Pottstown Health Club’s Top 10 Holiday Diet and Fitness Tips

 

 BY: Jeffrey S. Harrison,
 
PHC Personal Training Director

Tis the season for lots of cheer, good food, and good drink.  The holidays however should not be a time of year where you feel (and look) ashamed afterwards. Neither should you view it as something you “survive.” This holiday season, equip yourself with some basic information with some holiday survival tips. It’s up to you to make smart choices so that you don’t end up looking at your belt notch in shame. Remember, the holiday season is a joyous time of year and that one overindulgent meal won’t be the one that makes you gain excess pounds. It is the many large meals and poor food choicesn in a row that will do you in.
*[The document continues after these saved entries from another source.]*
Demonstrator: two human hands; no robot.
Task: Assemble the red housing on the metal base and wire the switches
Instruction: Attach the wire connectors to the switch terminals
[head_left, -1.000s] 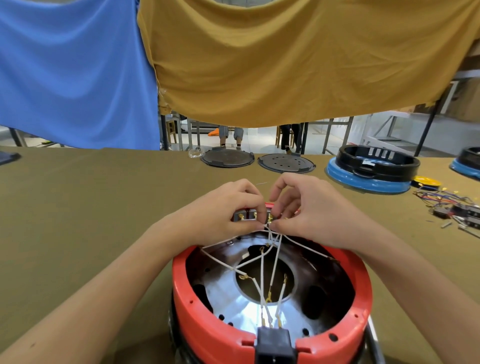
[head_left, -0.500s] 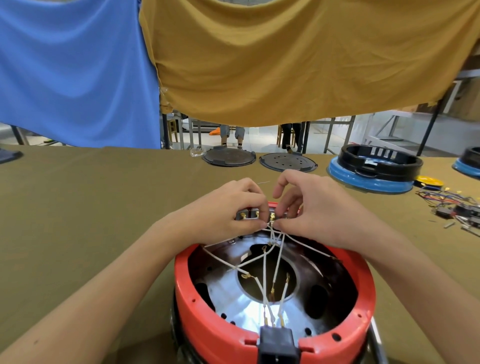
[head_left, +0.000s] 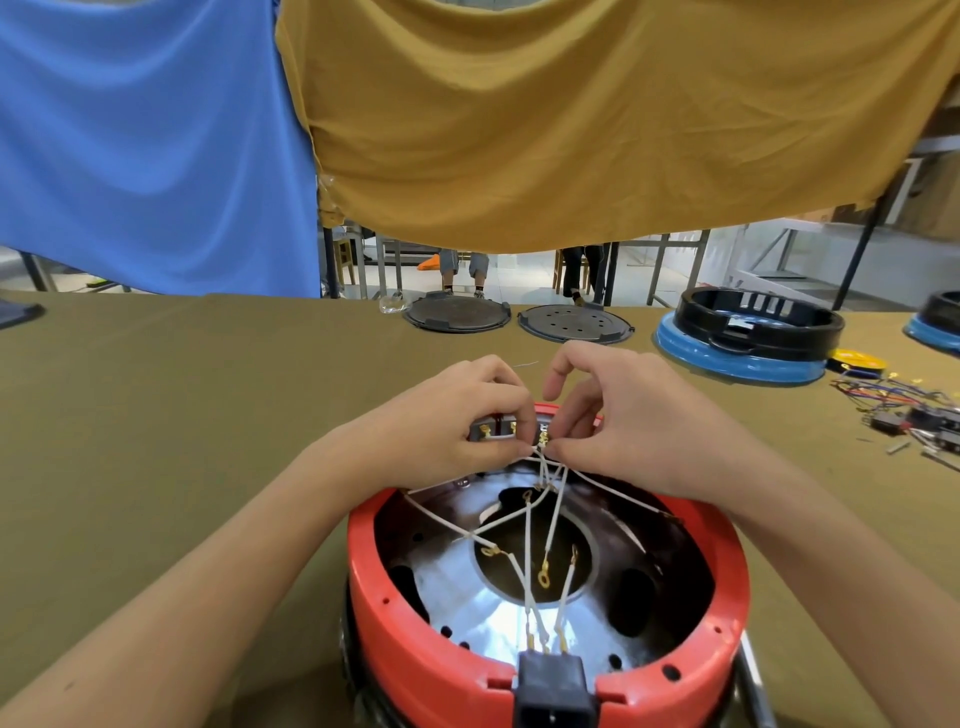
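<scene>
The red housing (head_left: 415, 639) sits upside down in front of me, ringed around the shiny metal base (head_left: 467, 597). White wires (head_left: 529, 561) with gold ring terminals run from a black socket (head_left: 553, 691) at the near rim up to the far rim. There my left hand (head_left: 447, 421) grips the grey switch block (head_left: 488, 430) with brass tabs. My right hand (head_left: 623, 421) pinches a white wire's terminal against the switch, index finger raised. The fingertips hide the joint itself.
Two dark round plates (head_left: 457, 314) (head_left: 575, 323) lie at the table's far edge. A black and blue housing (head_left: 748, 332) stands at the far right, with a yellow reel (head_left: 857, 359) and loose coloured wires and switches (head_left: 904, 410) beside it. Blue and mustard cloths hang behind.
My right index finger has lifted off the switch while thumb and other fingers keep the pinch. Both hands stay at the far rim; the wires barely shift.
</scene>
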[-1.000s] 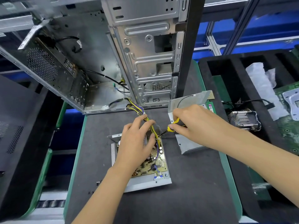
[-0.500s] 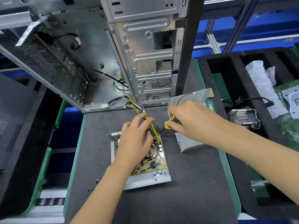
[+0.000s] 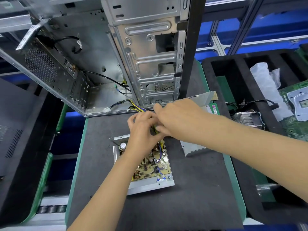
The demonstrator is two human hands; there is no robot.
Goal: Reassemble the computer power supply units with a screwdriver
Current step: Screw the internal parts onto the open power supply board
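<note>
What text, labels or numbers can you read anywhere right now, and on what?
None legible.
Motherboard edge print: too blurred.
Green memory stick sticker: too small.
White tag on the computer case: dark marks, unreadable.
Power supply board: no readable print.
</note>
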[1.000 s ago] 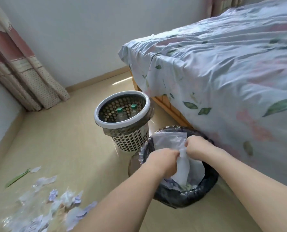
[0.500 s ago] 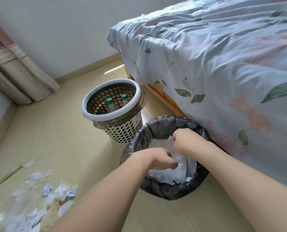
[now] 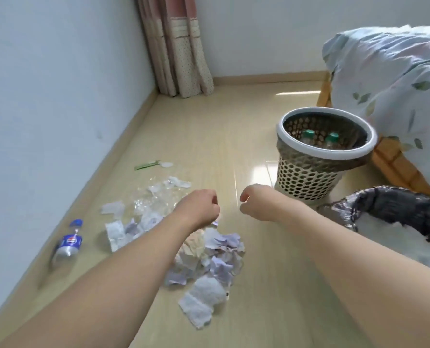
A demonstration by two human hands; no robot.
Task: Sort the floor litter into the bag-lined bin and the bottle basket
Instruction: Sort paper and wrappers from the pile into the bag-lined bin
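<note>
The bottle (image 3: pixel 68 244) lying on the floor (image 3: pixel 208 136) near the left wall (image 3: pixel 45 84) carries a blue label with a round red, white and blue Pepsi-style logo; its lettering is too blurred to read. Its blue cap (image 3: pixel 76 223) lies just beyond it. No other writing can be made out.

The floor is pale, glossy wood-look boards with a matching skirting, and light glints off it beside the basket (image 3: pixel 306 182). Plain pale walls meet in a corner where a pink and cream dotted curtain (image 3: pixel 181 59) hangs to the floor. At right a bed (image 3: pixel 389 79) with a leaf-printed sheet stands on a wooden frame.

A heap of torn paper (image 3: pixel 216 257) and clear plastic wrap (image 3: pixel 156 199) lies in the middle of the floor, with a green strip (image 3: pixel 146 165) farther off. The white-rimmed perforated basket stands by the bed and holds two green-capped bottles (image 3: pixel 319 139). The black bag-lined bin (image 3: pixel 394 209) is at the right edge, just beside the basket, with white waste inside.

Half a second ago both hands were down in the bin, gripping a white plastic bag. Now that bag lies in the bin and the view has swung left to the litter. The left hand (image 3: pixel 198 210) hovers over the heap, fingers loosely curled, holding nothing. The right hand (image 3: pixel 255 203) hangs beside it, over bare floor, fingers also loosely curled and empty.
</note>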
Here are some tips to help:  

Don’t Shop on an Empty Stomach

One of the cardinal rules of grocery shopping also applies to holiday shopping.  Malls are loaded with temptations of “quick food” that will provide some short bursts of energy and are devoid of any nutritonal value.  Take a bottle of water with you and a piece of fruit or meal replacement bar to keep energy levels up and keep you away from making a poor  decision with your next food choice.

Maintain Your Current Calorie Intake

Calories can add up and fast.  Richer, more calorie dense food is everywhere this time of year and if you’re not careful, it will creep up on you after the calendar has flipped.  Determine how many calories you should eat on a daily basis and do your best to stay within that range.  You might not think a few extra calories here or there make a difference, but it only takes 3,500 excess calories to make one pound of fat: that’s only an extra 500 calories a day for a week or an extra 117 calories a day for a month!  

Eat What You Like, But in Smaller Portions


Holiday parties and gatherings are generally full of finger foods and sweets and just becasue they’re small doesn’t mean they’re low in calories.  When attending gatherings where food is set out buffet style, start with a smaller plate, make one pass, and walk away.  If sitting for dinner, start with a small plate as well and try to fill your plate according to thrids: one third protein (turkey, beef, fish); one third starch (potato, rice, pasta); one third vegetable/fiber (brocolli, green beans, salad). 

Drink Lots of Water

It doesn’t necessarily need to be the holidays for you to be concerend about your water intake.  Drinking plenty of water will not only keep you hydrated, but it will help to suppress your appetite and most of all,  it is calorie free.

Have a Game Plan for the Parties and Feasts

To avoid eating or drinking excess calories, plan your day as any other when it comes to eating.  Perhaps cut a few calories out of a meal here or there and most important, don’t starve yourself.  “Bank rolling” calories for one great big eating frenzy will almost guarantee gorging and over eating, and if you’re not real careful, gastrointestinal distress.

 Eat Slowly

Eating can be one of the great pleasures in life, especially when you take the time to enjoy the tastes, smells, and textures of what you’re eating.  If you inhale everything you bring to your mouth, eating becomes more of a task than a pleasure.  Furthermore, by eating slowly the stomach can more efficiently tell the brain when it is full or satisfied as opposed to the belly busting sesnsation you’ll feel after eating faster than your brain could process and enjoy.  And if you eat too fast, stop when you feel full.

Eat Plenty of Fruits and Vegetables.

While it may be hard to pass on the cheese and crackers, fruits and vegetables provide more nutrtional value and due to their higher fiber and water content, provide greater satiety and a feeling of fullness.  Plus, they provide an array of colors so even though you’re making healthier choices, your plate is more colorful too.

Limit Your Alcohol Intake

Alcohollic drinks not only can inpair judgement with regard to healthy eating choices, but they provide a lot of excessive empty calories. A glass of red wine, a light beer, and the occasional spirit and tonic can still be enjoyed in moderation and without the guilt of too many excess calories. Be responsible and most of all, don’t drink and drive.

Take a Stroll After the Meal

Just as the song goes, “Walking in a Winter Wonderland” can be a way of getting some exercise, but also a chance for you to digest all of the goodies you’ve eaten, destress a bit, and take in some of the sights and sounds of the seasons.

Stick With Your Exercise Plan

The holidays are not an excuse to put your fitness plan on hold.  While finding the time to workout while may be a challenge, workouts can be made shorter in duration and more intense.  There couldn’t be a beter opportunity in times such as these to work with a certified fitness professional to set up a very time efficient, effective workout.